Articles repérés par Hervé Le Crosnier

Je prend ici des notes sur mes lectures. Les citations proviennent des articles cités.

  • Le numérique, à l’origine d’une nouvelle fracture sociale
    https://abonnes.lemonde.fr/emploi/article/2018/07/01/numerique-la-nouvelle-fracture-sociale_5324053_1698637.html

    Les exemples de ce type sont légion. Partout dans le monde, les technologies numériques facilitent l’accès à l’emploi, aident les personnes les plus fragiles à monétiser leur travail ou à améliorer leurs revenus, en vendant, par exemple, des productions artisanales ou en tirant meilleur parti d’une récolte. Un téléphone portable et une connexion Internet vont-ils faire ce que les politiques sociales et celles de développement ne sont pas parvenues à accomplir en quelques décennies : réduire les inégalités ?

    La réalité, analysée par les économistes, est plus complexe. Pour un chauffeur de VTC en Europe sauvé par le numérique, combien de taxis craignent de voir dégringoler leur chiffre d’affaires ? Pour un artisan indien, qui vend ses créations textiles en direct grâce à un site Internet, combien de petits marchands ruinés par les géants du commerce en ligne ?

    S’il crée des emplois, le numérique en supprime aussi. Surtout, il a un autre effet pernicieux sur l’emploi : il le transforme, et pas forcément dans le bon sens. « Dans nombre d’entreprises du numérique, c’est 10 % d’emplois qualifiés et 90 % de gens qui font des cartons », rappelle abruptement Jean-Hervé Lorenzi, le président du Cercle des économistes.

    Emergence d’un « cybertariat »

    Face à ce phénomène, certains n’hésitent pas à parler de l’émergence d’un « cybertariat » – une sorte de prolétariat de l’économie numérique. L’essor des plates-formes, dominées par les acteurs globaux que sont les GAFA (Google, Apple, Facebook, Amazon) et autres Uber, fait pencher davantage encore la balance en faveur du capital.

    « Ces entreprises superstars sont très efficaces et, avec des rendements croissants, elles obtiennent des rentes de monopoles, analyse Patrick Artus.
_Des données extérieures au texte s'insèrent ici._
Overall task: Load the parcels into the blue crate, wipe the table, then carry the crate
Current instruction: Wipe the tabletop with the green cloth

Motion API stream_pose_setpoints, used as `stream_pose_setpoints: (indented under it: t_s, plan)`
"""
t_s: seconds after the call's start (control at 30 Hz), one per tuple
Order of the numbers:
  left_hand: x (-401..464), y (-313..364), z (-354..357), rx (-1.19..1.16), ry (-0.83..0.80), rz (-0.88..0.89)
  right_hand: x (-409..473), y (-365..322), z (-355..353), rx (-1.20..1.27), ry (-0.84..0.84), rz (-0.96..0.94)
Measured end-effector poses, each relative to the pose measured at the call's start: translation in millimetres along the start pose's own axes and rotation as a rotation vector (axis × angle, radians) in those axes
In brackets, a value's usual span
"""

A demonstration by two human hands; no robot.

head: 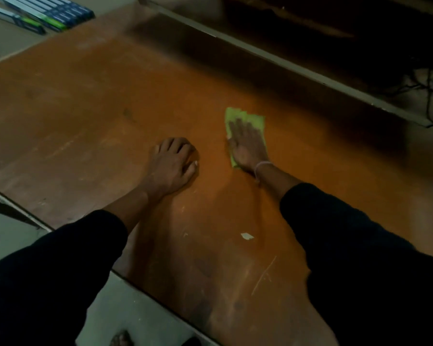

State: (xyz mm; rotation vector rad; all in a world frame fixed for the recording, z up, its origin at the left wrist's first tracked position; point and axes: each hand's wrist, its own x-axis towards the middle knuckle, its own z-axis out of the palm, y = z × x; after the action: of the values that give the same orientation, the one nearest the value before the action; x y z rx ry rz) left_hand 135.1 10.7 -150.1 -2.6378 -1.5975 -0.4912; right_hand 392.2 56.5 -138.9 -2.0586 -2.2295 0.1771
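The right hand [248, 146] lies flat, fingers spread, pressing a green cloth [245, 121] onto the orange table [85, 108] near its middle. The left hand [173, 166] rests beside it, fingers curled loosely on bare wood, holding nothing. Both arms reach forward in dark sleeves [360, 245].

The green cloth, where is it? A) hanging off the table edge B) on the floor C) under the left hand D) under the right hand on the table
D: the right hand lies flat on the green cloth, pressing it onto the orange-brown table; the left hand rests bare.
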Motion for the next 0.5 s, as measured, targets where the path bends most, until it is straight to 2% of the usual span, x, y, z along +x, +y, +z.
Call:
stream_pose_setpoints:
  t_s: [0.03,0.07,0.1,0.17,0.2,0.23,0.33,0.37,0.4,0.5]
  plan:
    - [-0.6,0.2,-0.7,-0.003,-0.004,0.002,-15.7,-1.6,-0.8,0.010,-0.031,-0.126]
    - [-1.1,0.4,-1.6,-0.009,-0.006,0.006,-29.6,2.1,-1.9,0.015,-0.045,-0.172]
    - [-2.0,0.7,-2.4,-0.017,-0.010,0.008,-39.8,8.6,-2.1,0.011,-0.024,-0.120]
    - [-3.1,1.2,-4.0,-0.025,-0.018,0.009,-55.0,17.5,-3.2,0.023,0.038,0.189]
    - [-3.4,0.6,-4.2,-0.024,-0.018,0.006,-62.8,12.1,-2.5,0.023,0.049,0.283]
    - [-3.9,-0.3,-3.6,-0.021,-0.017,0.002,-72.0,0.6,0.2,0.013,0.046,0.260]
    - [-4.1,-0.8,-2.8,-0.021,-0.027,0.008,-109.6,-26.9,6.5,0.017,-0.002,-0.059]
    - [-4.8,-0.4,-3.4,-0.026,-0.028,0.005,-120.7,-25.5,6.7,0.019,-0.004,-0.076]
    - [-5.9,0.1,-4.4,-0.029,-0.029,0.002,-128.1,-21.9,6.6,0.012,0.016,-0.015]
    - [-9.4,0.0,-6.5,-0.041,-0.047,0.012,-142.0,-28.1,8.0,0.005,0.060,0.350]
Les nouvelles technologies contribuent ainsi à la hausse des marges bénéficiaires des entreprises et à la baisse de la part des salaires dans le revenu national. »
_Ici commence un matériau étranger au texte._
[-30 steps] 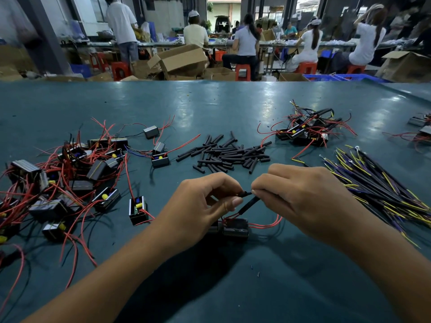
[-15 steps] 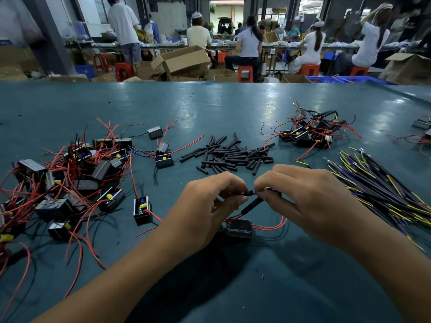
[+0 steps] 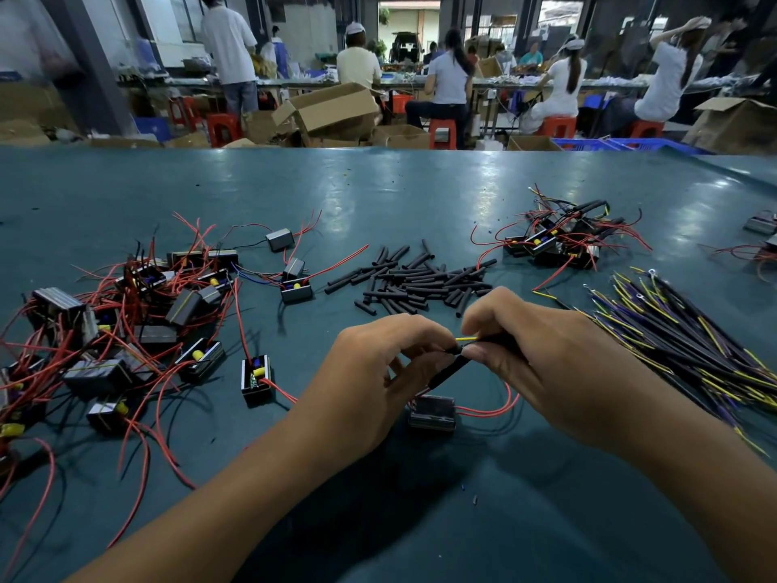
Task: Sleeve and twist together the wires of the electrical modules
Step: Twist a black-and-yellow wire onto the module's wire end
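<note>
Both forearms reach in from the near edge of the green table (image 3: 420, 195), hands meeting at its middle. The left hand (image 3: 370, 380) curls its fingers, thumb and forefinger pinching the black sleeve (image 3: 452, 368). The right hand (image 3: 546, 359) pinches the same sleeve's upper end, where a yellow wire tip (image 3: 466, 339) pokes out just beyond the fingertips. The sleeve slants down to the module (image 3: 432, 412) lying just below both hands, its red wire (image 3: 492, 408) looping under the right palm. No writing is legible.
</note>
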A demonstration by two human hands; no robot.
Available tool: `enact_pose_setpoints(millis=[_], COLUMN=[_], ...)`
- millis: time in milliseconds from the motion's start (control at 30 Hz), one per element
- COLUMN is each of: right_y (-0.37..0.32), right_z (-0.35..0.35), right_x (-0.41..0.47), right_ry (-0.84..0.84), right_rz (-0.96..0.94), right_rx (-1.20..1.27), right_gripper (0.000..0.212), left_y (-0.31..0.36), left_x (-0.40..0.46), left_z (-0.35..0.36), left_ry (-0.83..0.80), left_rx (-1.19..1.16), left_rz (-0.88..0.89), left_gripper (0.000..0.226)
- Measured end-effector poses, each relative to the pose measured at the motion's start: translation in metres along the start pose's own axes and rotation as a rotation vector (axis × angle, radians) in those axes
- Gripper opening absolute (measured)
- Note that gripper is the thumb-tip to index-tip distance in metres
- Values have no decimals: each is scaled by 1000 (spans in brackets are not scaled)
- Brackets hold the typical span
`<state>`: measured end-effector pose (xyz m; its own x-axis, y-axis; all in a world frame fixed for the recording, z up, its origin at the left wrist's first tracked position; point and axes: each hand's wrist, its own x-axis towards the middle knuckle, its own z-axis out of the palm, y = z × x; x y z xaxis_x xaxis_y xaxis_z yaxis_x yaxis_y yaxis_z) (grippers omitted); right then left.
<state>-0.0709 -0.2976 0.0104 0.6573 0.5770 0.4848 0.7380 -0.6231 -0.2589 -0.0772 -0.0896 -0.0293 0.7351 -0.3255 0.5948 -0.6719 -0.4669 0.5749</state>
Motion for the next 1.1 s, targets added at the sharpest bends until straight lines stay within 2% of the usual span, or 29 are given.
enact_pose_setpoints(millis=[233, 467, 533, 733, 900, 967, 1100], right_y=[-4, 12, 15, 15, 12, 12, 8], right_z=[-3, -5, -7, -6, -6, -6, -2], right_x=[0, -2, -1, 0, 3, 3, 3], right_ry=[-22, -70, -53, -22, -7, -9, 63], right_rz=[-47, -30, -20, -82, -46, -30, -21], right_rx=[1, -5, -4, -23, 4, 12, 12], right_gripper=[30, 14, 9, 15, 14, 12, 10], left_y=[3, 4, 4, 10, 12, 13, 16], left_x=[-1, -1, -2, 0, 0, 0, 0], left_z=[-1, -3, -4, -6, -7, -7, -4], left_ry=[28, -10, -13, 19, 25, 25, 103], left_rx=[-15, -98, -116, -116, -195, -159, -92], left_rz=[-7, -85, -104, -95, -127, -127, -112], left_gripper=[5, 10, 14, 15, 20, 27, 20])
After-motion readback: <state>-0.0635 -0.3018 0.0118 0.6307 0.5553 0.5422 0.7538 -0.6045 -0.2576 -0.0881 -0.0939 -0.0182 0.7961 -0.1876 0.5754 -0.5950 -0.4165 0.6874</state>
    Dans un séminaire consacré aux mutations technologiques organisé par France Stratégie, Antonio Casilli, maître de conférences en humanités numériques à Télécom ParisTech et chercheur à l’Ecole des hautes études en sciences sociales (EHESS), et Ursula Huws, professeure à l’université du Hertfordshire (Royaume-Uni), spécialiste du travail et de la mondialisation, décrivent ainsi les emplois générés par les plates-formes : « Ce type de travail humain donne une image bien moins sophistiquée de l’intelligence artificielle, qui apparaît en fait comme un mélange d’automatisation et de “clickwork”, autrement dit, un travail en ligne répétitif et mécanique, à coups de clic de souris. Les travailleurs – pour la plupart asiatiques ou africains – touchent des salaires dérisoires pour “nourrir” les algorithmes qui gèrent les contenus en ligne (par exemple, pour marquer des photos), pour le compte de géants d’Internet comme Google ou Facebook. »
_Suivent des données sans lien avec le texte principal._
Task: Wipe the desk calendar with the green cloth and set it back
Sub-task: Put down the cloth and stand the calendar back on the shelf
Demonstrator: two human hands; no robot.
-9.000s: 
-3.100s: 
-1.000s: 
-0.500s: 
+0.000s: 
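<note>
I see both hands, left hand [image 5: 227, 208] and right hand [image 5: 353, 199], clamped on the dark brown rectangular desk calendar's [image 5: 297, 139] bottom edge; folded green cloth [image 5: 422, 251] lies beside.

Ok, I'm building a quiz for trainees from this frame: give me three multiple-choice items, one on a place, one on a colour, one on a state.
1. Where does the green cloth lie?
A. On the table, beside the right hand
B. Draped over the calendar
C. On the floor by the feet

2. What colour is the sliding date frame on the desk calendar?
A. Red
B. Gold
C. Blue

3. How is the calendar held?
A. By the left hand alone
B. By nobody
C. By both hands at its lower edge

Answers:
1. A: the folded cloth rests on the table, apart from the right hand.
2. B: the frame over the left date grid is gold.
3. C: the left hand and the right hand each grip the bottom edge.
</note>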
    Le rôle essentiel de la formation

    Et l’économiste de rappeler la théorie du porteur d’eau, chère à Alfred Sauvy : à Paris, au début du XXe siècle, on comptait encore 20 000 porteurs d’eau, que l’installation des canalisations et de l’eau courante a privés de leur gagne-pain. Cela leur a permis de cesser ce travail physiquement ardu pour un autre emploi moins pénible, par exemple dans le secteur des services. « Aujourd’hui, le porteur d’eau doit se transformer en personne capable de vendre des services aux entreprises », conclut Gilbert Cette. Et dans cette transformation, la formation et l’accompagnement ont un rôle essentiel à jouer. D’autant que selon l’OCDE, 65 % des écoliers d’aujourd’hui exerceront à l’âge adulte un métier qui n’existe pas encore !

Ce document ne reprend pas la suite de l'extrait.